Oggi si vota per le primarie repubblicane in Florida, lo stato americano più grande a votare fino a questo momento. Tutti gli ultimi sondaggi vedono Romney in vantaggio e una sua larga vittoria gli consentirebbe sicuramente di riprendersi il titolo di favorito della corsa, messo in dubbio dalla vittoria di Newt Gingrich in South Carolina, e andare più tranquillo verso le primarie di febbraio e il supertuesday del prossimo 6 marzo.
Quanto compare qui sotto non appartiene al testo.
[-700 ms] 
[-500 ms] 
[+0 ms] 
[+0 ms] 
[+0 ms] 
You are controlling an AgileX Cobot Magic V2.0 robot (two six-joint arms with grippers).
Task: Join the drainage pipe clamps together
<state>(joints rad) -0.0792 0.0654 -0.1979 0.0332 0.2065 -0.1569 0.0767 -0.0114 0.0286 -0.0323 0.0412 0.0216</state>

Le urne sono aperte dalle sette del mattino, ora locale, fino alle sette di sera. I risultati però inizieranno ad arrivare solo dopo le otto di sera, ora locale, perché alcune contee della Florida utilizzano un fuso orario diverso. In Italia saranno le due del mattino di domani. Si può votare anche a distanza e in anticipo, e infatti 603mila abitanti della Florida lo hanno già fatto. Sulla scheda elettorale appaiono i nomi di nove candidati, ma solo quattro di questi sono ancora in gioco: oltre a Mitt Romney, anche Newt Gingrich, Ron Paul e Rick Santorum. Gli altri si sono ritirati, come Michele Bachmann, Herman Cain, Jon Huntsman e Rick Perry. Gary Johnson ha lasciato la corsa repubblicana e ha deciso di candidarsi alle primarie del piccolissimo partito libertario.
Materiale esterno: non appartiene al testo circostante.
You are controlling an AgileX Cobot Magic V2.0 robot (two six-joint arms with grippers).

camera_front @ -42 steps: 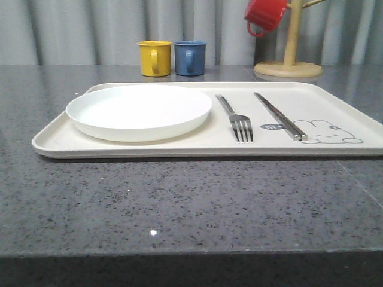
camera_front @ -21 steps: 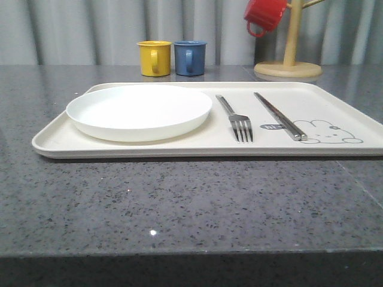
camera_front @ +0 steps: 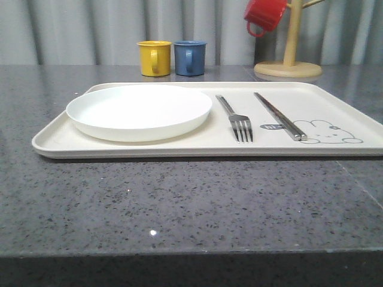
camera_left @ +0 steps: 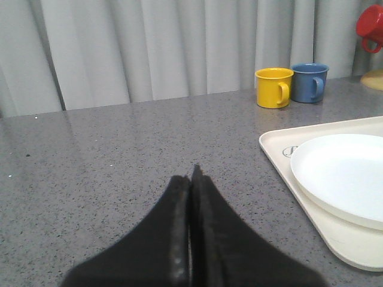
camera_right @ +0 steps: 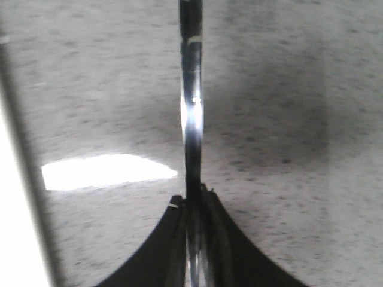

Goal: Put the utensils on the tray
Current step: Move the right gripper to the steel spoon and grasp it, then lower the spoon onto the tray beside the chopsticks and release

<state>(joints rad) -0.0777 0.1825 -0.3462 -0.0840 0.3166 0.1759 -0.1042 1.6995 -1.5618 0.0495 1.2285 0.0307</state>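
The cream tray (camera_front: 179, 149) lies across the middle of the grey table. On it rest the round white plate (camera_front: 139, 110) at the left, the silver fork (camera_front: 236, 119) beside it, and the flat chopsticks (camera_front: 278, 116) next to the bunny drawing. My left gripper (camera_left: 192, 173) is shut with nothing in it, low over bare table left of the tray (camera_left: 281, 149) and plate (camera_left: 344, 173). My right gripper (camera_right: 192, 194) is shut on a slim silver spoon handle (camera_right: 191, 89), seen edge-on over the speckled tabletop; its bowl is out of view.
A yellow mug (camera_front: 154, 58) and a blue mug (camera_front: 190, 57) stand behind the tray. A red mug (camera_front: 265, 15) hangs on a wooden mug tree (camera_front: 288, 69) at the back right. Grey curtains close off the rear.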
Il voto in Florida è importante perché attribuisce 50 delegati e anche per la composizione elettorale e demografica dello stato, molto frammentata e frastagliata. C’è la Panhandle, la parte nord occidentale, rurale, simile gli altri stati americani del sud, basata sulle imprese a conduzione familiare. C’è la parte settentrionale con centro a Jacksonville che ha una vasta popolazione afroamericana. C’è la zona centrale dello stato, molto industrializzata, da sempre politicamente equilibrata e in bilico tra democratici e repubblicani. C’è l’area della costa e del golfo, molto ricca, e l’estremo sud con un’alta percentuale di ispanici. La Florida conta molto anche perché è un microcosmo degli Stati Uniti, e costringe i candidati a misurarsi con un elettorato più simile a quello di novembre, rispetto a quelli che hanno incontrato finora.